Deveres questionáveis, guardas intermináveis pelas perdidas noites, fuzil bruto e oleado em mãos, monta-desmonta, monta-desmonta, um-dois, relógio de ossos tremendo de frio  pra proteger Deus-sabe-o-quê que monstro habitava venenoso os fundos daquele maldito quartel. amor à pátria, amor à pátria, amor à pátria, um-dois, um-dois, tic-tac de sangue e eu tentando entender vinte e quatro horas por dia aonde é que morava essa abstração tamanha que jamais me seduzia, aonde estaria a grandeza hipotética de pertencer a essa nação quinhentista tão rica, mágica, gigante, não obstante gestada por miseráveis para miseráveis, eu que por sobrevivência transformava toda abstração e toda desilusão na minha única pátria conhecida: teus pelos, tua púbis, teu sexo. a lembrança do teu gosto é que matava a minha sede durante as altas ordens, sol a pino na cabeça, doze horas sem comer nem beber. ou quando preso por insurgência na caserna, rotina de insubmissão em que inevitavelmente me acometiam e me salvavam do suplício os prazeres solitários de ter você apenas para mim na memória de minhas mãos.

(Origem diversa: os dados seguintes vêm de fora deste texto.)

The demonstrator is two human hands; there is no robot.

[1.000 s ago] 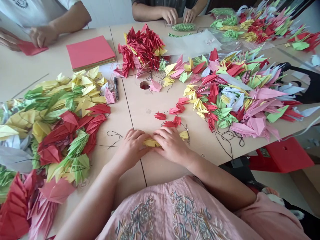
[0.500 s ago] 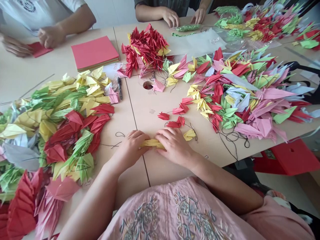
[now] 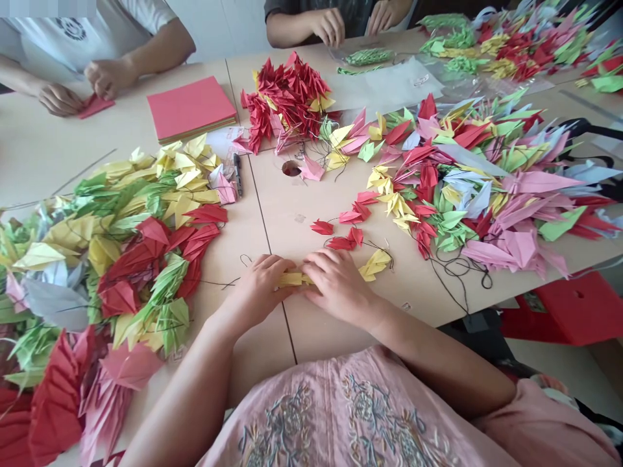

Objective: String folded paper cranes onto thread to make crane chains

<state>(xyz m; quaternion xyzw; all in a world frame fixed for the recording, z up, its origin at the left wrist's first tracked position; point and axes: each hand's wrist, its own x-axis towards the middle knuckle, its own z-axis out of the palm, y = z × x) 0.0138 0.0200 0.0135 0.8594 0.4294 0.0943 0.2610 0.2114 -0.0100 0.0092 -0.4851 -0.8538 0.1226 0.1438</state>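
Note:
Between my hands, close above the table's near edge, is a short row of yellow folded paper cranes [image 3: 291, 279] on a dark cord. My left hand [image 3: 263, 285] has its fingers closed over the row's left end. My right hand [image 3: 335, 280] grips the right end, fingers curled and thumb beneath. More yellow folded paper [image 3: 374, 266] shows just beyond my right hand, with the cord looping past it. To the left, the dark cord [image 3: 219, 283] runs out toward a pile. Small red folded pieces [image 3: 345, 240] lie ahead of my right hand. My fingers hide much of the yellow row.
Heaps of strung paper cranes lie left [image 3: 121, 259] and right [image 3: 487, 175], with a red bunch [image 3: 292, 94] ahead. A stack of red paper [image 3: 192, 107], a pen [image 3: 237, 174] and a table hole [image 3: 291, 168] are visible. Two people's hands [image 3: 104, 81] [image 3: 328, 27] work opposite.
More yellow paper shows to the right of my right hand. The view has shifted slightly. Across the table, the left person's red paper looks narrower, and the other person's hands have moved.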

Abandonas novamente teu homem por hoje, tu o abandonarias para sempre? a pergunta que não se quer calar. a pergunta que não se deve fazer. eu não era dos que poderiam fazer perguntas. menino moleque, sem rumo nessa vida. abandonas teu homem apenas hoje, eu sei, porque te encantaste de mim, eu que tive medo de saber e nem perguntei direito o que vias, mas teus olhos de pura magia me descobriram no escuro do mundo. mais, me reinventaram para além do pouco que eu era, e o acaso de um simples convite entornado destino bom e breve no esbarrão que me batizou, marcando-te a ferro e brasa em minha alma, a bênção do teu sexo sobre minha boca, tuas coxas no abraço rouco sobre meu corpo, o frêmito do teu coração enlouquecido batendo cabeça nessa jaula inepta que planejaram para ti todos os entes queridos, teus pais, teus tios, teus avós, esquecendo teus verdadeiros gemidos e computando outro casamento de conveniência como na época dos antepassados.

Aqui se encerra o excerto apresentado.